Prescriptions for antipsychotic medications written for children and adolescents has grown significantly in recent years, and two thirds of them are written for off-label indications, raising questions about whether the use of these drugs among children is appropriate.
“It’s concerning that such a high proportion of pediatric patients were taking AAPs (atypical antipsychotic drugs) off-label, and that a number of children are exposed to AAP side effects such as metabolic syndrome and diabetes, while the drugs’ effectiveness on their psychiatric condition may not have been well established,” said Minji Sohn, PhD, co-author of analysis of outpatient data from the National Ambulatory Medical Care Survey and the National Hospital Ambulatory Medical Care Survey.
AAPs include Risperdal, known generically as risperidone, which is approved to treat children and adults with schizophrenia, bipolar disorder and irritability with autism. It is also often prescribed to treat behavioral problems including ADHD and Tourette’s syndrome.

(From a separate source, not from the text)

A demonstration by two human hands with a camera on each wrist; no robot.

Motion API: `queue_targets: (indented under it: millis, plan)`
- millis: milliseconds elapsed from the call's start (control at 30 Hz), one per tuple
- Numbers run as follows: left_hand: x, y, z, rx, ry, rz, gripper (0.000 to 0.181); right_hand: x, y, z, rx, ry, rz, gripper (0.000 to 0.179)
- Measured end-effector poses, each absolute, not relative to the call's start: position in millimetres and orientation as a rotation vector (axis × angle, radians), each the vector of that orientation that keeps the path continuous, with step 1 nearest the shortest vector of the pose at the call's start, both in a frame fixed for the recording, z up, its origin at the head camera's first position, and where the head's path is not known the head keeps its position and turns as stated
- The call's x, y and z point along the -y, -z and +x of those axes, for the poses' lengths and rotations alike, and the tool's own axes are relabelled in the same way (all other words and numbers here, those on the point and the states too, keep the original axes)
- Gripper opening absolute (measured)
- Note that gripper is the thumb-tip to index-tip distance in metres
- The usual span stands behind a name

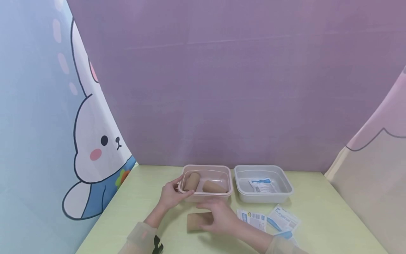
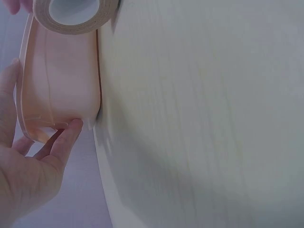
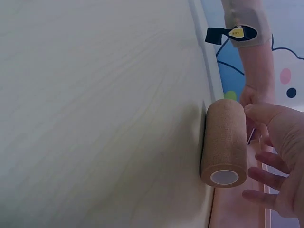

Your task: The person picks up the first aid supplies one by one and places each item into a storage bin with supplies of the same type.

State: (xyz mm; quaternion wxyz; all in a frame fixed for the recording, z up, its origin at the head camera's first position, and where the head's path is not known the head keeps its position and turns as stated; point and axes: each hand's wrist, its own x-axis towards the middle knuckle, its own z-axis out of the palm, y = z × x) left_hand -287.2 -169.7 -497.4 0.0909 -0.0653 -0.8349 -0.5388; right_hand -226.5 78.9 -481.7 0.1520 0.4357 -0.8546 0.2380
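My left hand (image 1: 171, 195) grips the left end of a pink plastic tub (image 1: 207, 194), thumb at the rim and fingers at the outer wall. Inside the tub lie two tan bandage rolls, one leaning on the left (image 1: 192, 181) and one at the front (image 1: 214, 187). A third bandage roll (image 3: 225, 142), with a white core, lies on its side on the table before the tub. At that roll is my right hand (image 1: 220, 216), its thumb by one end and its fingers spread apart beside it. Whether the thumb touches the roll is unclear.
A white tub (image 1: 263, 198) stands to the right of the pink one, holding a white and blue packet (image 1: 262, 185). Several similar packets lie on the table in front, one marked Surgical (image 1: 283, 218). A purple cloth (image 1: 222, 88) hangs behind the table.
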Motion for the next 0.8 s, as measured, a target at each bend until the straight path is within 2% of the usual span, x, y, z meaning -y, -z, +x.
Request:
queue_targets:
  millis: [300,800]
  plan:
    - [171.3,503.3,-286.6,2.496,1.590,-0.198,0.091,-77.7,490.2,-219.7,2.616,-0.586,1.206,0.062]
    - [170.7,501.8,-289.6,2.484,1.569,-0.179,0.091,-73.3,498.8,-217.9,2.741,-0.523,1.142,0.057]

Researchers found that between 2007 and 2010, the most common mental disorder among young patients taking AAPs was ADHD, making up 24 percent of total pediatric AAP prescriptions.
Sohn and colleagues say that the uncertainties around the effectiveness and safety of AAPs raises concerns with off-label uses of the drugs. Concerns are even greater considering these drugs are more and more being prescribed to pediatric patients. A Medicaid study has shown that between 1996 and 2001, AAP use in children and adolescents increased 1.5-fold to 3-fold.
Children can be more susceptible to or experience different side effects from medication than adults. For example, Risperdal has been shown to increase levels of prolactin, the hormone that causes pregnant women to lactate. This can cause adolescent boys to grow breasts, a condition known as gynecomastia.